*** Task data ***
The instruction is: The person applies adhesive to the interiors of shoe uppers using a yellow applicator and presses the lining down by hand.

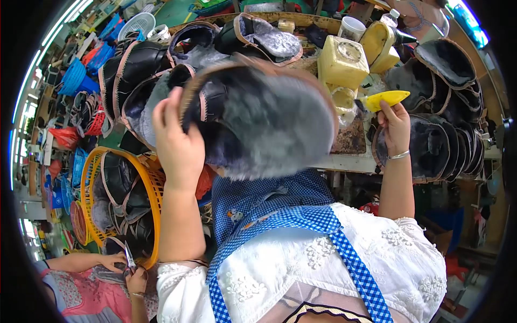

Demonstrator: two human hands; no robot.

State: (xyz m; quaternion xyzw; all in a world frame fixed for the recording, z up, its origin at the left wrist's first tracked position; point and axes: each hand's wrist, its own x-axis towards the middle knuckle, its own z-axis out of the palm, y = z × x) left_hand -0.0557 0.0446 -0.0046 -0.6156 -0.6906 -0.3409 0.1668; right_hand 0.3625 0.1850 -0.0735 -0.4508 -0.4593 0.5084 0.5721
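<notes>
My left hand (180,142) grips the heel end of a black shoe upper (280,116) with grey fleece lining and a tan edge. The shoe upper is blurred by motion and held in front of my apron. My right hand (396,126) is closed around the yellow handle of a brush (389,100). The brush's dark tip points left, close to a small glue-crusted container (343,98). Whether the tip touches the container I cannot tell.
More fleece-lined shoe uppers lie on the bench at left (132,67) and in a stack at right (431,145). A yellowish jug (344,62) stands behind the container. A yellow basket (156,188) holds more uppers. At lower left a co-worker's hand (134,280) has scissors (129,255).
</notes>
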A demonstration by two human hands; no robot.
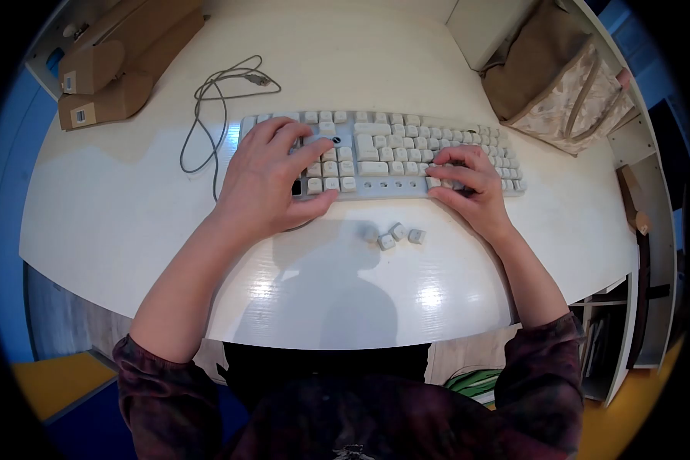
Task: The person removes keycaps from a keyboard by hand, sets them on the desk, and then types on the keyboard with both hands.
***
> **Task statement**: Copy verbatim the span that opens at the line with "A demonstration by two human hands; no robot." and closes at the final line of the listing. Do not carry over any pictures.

> **Answer to this problem**:
A demonstration by two human hands; no robot.
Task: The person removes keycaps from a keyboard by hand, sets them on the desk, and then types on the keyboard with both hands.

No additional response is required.